Pitching during my rookie season with the Chicago Bandits in the summer of 2014, just weeks before I began my healthy lifestyle journey (Photo by: Dina Kwit)

Olive Garden Order 2014

2-3 Bowls Chicken and Gnocchi Soup – 250 Cal (each)

4-5 Bread Sticks – 140 Cal (each)

Five Cheese Ziti Pasta – 1,220 Cal

Total: 2,670 Calories

I’m not proud of how I treated my body or my mind over the four years I spent in college. To tell you the truth, I only cared about two things, softball and school. When I got drafted to play in the Professional League by the Chicago Bandits after my college career ended, I had finished school, graduated, and was able to shift my focus to softball and my health.

We had a very similar travel schedule in the Pro league as we did in college. Bus trips and airplane rides took place every single week. Life on the road becomes a norm when you are a college or Professional softball player. I started my rookie season with the Bandits in the summer of 2014 at 221.5 pounds and returned home three months later down 30 pounds. Since I was playing softball at the highest level, I focused on my nutrition that season and lost 15 pounds before adding the workout regime afterward adding another 15 to the deficit. Here is a list of five tips/tricks that I tried to follow while I was busy on the road in the Pros:

Pitching for the Bandits during my third summer season in the NPF 2016 (Photo by: Jade Hewitt)

  1. No Fast Food: This was a tough thing to cut out because I was so used to eating greasy fast food on the road and it was something that was quick and available at almost every stop. However, it’s not as delicious as you think after you learn about what’s really making it taste so good. Cut out anything that has grease, goes through a fryer, and takes only seconds to make.
  1. Pack healthy snacks: Instead of packing candy whenever we traveled in the Pro league, I made sure to make a grocery store run before we left for any summer trip. I always traveled with apples, Cliff bars, peanut butter, pretzels, bananas, peanut butter and jelly, tortillas (as a substitute for bread) and oatmeal (for breakfast) on the road. There was always plenty of room in my travel bag for my healthy snacks. When we took bus trips, I brought a cooler full of meal prep meals, but let’s start simple with practicing packing healthy snacks first.

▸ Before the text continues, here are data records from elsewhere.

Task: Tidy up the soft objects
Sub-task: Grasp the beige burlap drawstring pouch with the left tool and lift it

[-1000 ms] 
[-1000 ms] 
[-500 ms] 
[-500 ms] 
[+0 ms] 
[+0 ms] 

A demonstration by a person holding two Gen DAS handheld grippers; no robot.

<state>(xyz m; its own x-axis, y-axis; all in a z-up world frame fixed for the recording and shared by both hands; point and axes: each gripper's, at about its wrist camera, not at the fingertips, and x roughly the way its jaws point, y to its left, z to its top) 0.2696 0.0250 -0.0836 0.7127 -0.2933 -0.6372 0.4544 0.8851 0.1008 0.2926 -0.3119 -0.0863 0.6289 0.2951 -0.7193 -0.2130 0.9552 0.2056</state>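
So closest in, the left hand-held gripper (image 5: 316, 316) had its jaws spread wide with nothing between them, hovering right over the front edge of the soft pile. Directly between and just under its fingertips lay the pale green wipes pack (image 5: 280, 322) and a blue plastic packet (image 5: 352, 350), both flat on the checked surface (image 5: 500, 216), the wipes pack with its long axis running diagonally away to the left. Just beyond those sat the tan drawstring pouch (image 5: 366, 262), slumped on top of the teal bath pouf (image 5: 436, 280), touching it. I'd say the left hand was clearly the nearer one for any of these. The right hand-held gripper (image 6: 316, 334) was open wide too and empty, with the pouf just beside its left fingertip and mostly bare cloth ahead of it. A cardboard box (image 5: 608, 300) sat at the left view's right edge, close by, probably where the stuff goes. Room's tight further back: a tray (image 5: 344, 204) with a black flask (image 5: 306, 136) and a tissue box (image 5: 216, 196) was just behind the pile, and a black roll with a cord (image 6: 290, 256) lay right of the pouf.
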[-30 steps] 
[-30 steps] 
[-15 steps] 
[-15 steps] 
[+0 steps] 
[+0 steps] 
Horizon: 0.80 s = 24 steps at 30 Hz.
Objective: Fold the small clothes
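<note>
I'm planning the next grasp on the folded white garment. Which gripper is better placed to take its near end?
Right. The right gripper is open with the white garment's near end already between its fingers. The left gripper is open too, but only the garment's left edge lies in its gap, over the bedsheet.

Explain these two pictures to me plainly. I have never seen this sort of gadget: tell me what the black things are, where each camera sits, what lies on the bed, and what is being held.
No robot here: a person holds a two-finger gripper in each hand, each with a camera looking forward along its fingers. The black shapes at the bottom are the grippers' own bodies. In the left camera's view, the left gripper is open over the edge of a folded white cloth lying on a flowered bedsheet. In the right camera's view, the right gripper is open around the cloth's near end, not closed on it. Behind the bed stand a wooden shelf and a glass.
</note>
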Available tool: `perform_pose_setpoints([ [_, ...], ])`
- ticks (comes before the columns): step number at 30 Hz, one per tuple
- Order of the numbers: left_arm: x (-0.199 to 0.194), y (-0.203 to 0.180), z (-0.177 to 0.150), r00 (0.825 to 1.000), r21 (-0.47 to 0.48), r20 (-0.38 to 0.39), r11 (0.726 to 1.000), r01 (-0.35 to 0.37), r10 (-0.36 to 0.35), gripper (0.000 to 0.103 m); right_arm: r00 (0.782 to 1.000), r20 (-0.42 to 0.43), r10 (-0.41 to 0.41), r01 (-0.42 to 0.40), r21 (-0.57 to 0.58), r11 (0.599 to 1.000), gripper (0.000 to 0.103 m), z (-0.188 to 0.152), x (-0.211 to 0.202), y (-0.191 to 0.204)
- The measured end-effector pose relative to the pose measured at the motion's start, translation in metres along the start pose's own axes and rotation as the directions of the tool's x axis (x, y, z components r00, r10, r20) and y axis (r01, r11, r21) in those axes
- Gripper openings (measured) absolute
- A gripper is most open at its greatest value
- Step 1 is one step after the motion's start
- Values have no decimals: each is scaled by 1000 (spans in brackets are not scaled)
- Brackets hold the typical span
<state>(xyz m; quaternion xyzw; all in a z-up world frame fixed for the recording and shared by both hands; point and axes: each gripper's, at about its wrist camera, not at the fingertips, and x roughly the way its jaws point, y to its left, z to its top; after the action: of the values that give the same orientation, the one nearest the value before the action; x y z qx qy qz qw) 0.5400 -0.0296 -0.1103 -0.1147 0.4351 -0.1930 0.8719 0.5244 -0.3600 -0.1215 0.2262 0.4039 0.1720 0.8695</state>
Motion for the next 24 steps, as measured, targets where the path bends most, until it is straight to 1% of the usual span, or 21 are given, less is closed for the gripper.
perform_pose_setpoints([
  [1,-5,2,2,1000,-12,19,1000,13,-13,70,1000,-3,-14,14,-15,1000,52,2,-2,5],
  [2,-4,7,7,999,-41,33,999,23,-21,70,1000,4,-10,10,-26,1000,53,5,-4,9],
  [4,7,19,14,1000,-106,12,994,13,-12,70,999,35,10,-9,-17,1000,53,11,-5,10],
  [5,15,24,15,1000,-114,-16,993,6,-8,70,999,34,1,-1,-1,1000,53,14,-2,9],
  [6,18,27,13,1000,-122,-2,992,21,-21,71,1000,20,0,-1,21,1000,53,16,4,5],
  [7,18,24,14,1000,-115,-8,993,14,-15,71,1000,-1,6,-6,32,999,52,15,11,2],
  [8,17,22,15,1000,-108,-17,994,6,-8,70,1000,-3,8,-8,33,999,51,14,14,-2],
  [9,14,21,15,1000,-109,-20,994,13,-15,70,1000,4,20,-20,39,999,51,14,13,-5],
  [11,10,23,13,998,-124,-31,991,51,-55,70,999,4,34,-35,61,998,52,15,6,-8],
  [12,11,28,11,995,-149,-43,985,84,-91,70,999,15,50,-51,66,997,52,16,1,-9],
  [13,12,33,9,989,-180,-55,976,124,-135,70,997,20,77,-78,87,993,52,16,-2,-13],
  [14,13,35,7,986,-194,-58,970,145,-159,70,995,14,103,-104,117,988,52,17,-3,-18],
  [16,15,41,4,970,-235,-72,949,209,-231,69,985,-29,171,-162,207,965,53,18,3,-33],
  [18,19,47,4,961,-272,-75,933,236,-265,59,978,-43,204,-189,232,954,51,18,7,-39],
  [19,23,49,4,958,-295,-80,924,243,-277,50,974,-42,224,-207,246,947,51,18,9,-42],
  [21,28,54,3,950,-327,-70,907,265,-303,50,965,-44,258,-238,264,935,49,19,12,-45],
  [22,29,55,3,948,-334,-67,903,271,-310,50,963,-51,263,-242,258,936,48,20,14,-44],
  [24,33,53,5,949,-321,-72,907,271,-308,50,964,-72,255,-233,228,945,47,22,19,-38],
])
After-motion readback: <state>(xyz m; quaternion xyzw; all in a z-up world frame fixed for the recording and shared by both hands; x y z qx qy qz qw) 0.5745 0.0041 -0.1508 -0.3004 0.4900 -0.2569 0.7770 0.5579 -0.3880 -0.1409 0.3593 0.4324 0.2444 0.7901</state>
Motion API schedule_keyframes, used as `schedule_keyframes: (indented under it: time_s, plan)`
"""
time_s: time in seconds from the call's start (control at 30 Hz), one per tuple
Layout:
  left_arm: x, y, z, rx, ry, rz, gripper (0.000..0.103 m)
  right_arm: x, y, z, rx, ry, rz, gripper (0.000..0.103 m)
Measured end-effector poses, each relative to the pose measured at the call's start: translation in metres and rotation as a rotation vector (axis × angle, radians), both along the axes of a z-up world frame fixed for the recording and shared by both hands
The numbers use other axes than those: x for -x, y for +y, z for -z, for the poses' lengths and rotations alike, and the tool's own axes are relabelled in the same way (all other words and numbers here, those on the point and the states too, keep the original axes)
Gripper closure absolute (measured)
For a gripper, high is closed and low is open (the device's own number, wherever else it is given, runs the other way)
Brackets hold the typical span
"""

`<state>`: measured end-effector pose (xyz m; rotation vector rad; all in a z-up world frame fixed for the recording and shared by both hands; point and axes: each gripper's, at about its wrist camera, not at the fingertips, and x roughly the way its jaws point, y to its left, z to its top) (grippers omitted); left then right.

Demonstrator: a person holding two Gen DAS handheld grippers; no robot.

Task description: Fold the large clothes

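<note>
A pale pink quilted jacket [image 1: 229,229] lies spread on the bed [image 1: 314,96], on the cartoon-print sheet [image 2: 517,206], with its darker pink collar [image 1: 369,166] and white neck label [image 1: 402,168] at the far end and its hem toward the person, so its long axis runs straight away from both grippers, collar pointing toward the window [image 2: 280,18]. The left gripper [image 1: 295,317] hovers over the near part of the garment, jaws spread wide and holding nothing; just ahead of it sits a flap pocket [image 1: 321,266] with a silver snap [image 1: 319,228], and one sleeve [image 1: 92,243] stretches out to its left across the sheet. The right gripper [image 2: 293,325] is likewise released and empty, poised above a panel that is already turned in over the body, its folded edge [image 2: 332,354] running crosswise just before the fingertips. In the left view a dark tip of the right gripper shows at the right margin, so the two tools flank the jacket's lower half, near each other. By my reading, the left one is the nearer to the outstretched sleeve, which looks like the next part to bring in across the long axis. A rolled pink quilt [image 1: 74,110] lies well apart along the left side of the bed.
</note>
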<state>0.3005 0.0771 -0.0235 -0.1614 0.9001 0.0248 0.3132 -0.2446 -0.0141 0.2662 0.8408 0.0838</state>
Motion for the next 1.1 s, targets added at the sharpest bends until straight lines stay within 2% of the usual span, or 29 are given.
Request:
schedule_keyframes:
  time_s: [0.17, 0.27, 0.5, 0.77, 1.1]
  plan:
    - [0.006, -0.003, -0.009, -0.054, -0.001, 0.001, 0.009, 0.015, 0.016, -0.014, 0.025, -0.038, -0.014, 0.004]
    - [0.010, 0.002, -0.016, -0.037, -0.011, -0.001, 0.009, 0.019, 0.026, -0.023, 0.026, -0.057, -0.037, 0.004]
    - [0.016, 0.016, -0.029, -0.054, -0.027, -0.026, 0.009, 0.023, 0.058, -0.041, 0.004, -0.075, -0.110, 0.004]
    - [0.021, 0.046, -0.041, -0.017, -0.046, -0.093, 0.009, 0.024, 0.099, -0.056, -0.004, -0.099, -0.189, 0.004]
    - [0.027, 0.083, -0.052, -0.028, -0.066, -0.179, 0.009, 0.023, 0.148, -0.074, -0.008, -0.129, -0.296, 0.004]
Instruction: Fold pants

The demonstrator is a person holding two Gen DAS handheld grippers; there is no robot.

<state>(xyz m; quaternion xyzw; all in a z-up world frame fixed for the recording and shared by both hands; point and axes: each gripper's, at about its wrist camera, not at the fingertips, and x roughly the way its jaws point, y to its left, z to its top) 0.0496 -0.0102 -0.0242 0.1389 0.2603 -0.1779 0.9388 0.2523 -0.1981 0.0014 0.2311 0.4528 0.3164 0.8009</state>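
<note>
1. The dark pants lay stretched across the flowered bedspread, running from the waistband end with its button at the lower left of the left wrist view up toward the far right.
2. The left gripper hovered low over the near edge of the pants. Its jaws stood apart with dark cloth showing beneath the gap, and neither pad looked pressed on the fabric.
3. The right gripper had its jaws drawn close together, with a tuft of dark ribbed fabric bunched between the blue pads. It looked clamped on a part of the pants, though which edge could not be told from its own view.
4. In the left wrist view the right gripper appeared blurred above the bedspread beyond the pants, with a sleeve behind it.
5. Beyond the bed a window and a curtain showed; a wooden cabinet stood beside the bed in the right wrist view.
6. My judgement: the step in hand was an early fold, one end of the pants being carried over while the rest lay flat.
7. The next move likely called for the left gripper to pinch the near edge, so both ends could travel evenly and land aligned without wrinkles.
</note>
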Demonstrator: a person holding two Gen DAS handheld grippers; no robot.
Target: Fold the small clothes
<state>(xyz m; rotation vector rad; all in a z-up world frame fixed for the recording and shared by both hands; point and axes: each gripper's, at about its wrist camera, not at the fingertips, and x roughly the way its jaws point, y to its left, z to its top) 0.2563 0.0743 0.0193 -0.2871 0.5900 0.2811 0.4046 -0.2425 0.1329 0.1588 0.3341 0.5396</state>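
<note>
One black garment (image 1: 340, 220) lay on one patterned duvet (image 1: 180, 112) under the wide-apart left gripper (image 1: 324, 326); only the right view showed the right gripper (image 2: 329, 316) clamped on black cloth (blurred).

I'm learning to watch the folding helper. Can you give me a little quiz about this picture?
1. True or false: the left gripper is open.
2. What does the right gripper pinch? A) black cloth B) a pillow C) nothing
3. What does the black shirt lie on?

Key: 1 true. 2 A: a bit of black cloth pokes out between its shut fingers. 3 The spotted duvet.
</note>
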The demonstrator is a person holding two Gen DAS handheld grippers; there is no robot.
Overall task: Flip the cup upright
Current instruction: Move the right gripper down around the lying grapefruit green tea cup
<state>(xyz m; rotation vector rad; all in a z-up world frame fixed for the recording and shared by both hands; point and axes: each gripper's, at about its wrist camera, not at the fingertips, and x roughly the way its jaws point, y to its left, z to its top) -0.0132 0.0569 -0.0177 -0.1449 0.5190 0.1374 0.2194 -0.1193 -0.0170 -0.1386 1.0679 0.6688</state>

I also tried not to eat meals after 8:00 pm on the road. That’s what the snacks, the peanut butter and jelly tortillas (don’t judge it until you try it!) and the oatmeal was for. I felt like when I ate late, the food would sit in my stomach and I would almost always wake up the next day full. It was difficult to get my metabolism going.
  1. Make healthy choices out to eat: Do some research before you order something. I have found it helpful to read the entire menu before going back and deciding on something. The average pasta dish at any restaurant is going to contain anywhere from 1,200 to 2,000 calories. One serving of pasta is anywhere from 75-150 calories. Once again stay away from any greasy food, that includes French fries. Practice ordering a protein, a vegetable, and a carb. I will get into that in a later post.

2014 versus 2016 with the Chicago Bandits I also went from an XL jersey top to a Medium

  1. Split meals: If you feel the need to eat a bowl of pasta, split it with a friend. Or a helpful trick that I learned is to order a to-go-box with your meal. When your meal comes, box up half of it right away and slide it under your chair on the floor. That way it’s out of sight and you won’t continue to nibble at what’s leftover on your plate once you do get full. I used to struggle with not eating everything on my plate. I almost felt guilty leaving any part of my meal unfinished. If you find yourself struggling with the same thing, don’t put as much on your plate. Make your portion sizes smaller by sharing a meal with someone else or try the box trick!
  1. Drink more water than you think: When I was losing weight I drank a ridiculous amount of water and that was the only beverage I consumed. Soda slows us down and dehydrates the body, which isn’t good for softball players who are playing outside for hours in the heat every day. Start your morning off with a glass of water with your breakfast. I probably drank four to six bottles of water a day the summer I started losing weight and I probably consume the same amount if not more today.